** EXERCISE OBJECTIVE **
Please set down the listing exactly, from the first line to the last.

** MATERIAL PROVIDED **
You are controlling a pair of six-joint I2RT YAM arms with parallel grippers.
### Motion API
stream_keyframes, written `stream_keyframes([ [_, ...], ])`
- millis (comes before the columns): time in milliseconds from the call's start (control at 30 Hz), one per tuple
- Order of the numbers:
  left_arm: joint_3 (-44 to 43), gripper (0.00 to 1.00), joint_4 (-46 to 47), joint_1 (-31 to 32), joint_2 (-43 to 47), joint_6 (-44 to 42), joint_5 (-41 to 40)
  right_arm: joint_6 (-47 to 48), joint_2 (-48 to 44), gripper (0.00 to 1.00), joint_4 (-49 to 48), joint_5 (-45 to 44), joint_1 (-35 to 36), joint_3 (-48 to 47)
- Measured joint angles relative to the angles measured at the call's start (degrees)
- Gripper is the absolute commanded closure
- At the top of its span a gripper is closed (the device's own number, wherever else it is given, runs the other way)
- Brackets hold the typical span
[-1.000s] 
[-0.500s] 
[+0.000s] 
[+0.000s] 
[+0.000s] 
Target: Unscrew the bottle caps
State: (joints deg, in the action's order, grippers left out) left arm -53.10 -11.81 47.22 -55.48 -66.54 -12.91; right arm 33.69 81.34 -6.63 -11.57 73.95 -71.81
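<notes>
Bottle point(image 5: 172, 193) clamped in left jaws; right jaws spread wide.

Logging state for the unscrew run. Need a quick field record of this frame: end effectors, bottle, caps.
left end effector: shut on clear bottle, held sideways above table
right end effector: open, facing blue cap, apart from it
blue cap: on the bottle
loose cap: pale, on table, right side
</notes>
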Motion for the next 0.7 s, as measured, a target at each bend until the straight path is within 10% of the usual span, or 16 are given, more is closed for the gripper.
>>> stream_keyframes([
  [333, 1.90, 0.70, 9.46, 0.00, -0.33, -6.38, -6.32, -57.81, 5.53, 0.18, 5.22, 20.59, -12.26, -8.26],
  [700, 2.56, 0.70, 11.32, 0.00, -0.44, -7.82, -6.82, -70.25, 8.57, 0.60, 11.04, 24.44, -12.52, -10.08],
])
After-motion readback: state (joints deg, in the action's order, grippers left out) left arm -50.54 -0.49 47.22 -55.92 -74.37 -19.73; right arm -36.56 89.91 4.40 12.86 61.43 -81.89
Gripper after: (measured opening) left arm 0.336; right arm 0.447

** FINAL ANSWER **
You are controlling a pair of six-joint I2RT YAM arms with parallel grippers.
### Motion API
stream_keyframes, written `stream_keyframes([ [_, ...], ])`
- millis (comes before the columns): time in milliseconds from the call's start (control at 30 Hz), one per tuple
- Order of the numbers:
  left_arm: joint_3 (-44 to 43), gripper (0.00 to 1.00), joint_4 (-46 to 47), joint_1 (-31 to 32), joint_2 (-43 to 47), joint_6 (-44 to 42), joint_5 (-41 to 40)
  right_arm: joint_6 (-47 to 48), joint_2 (-48 to 44), gripper (0.00 to 1.00), joint_4 (-49 to 48), joint_5 (-45 to 44), joint_1 (-35 to 36), joint_3 (-48 to 47)
- Measured joint angles relative to the angles measured at the call's start (degrees)
- Gripper is the absolute commanded closure
- At the top of its span a gripper is closed (the device's own number, wherever else it is given, runs the other way)
- Brackets hold the typical span
[-1.000s] 
[-0.500s] 
[+0.000s] 
[+0.000s] 
[+0.000s] 
Target: Unscrew the bottle caps
State: (joints deg, in the action's order, grippers left out) left arm -53.10 -11.81 47.22 -55.48 -66.54 -12.91; right arm 33.69 81.34 -6.63 -11.57 73.95 -71.81
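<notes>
Bottle point(image 5: 172, 193) clamped in left jaws; right jaws spread wide.

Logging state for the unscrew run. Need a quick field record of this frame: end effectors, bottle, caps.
left end effector: shut on clear bottle, held sideways above table
right end effector: open, facing blue cap, apart from it
blue cap: on the bottle
loose cap: pale, on table, right side
</notes>
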Motion for the next 0.7 s, as measured, a target at each bend until the straight path is within 10% of the usual span, or 16 are given, more is closed for the gripper.
>>> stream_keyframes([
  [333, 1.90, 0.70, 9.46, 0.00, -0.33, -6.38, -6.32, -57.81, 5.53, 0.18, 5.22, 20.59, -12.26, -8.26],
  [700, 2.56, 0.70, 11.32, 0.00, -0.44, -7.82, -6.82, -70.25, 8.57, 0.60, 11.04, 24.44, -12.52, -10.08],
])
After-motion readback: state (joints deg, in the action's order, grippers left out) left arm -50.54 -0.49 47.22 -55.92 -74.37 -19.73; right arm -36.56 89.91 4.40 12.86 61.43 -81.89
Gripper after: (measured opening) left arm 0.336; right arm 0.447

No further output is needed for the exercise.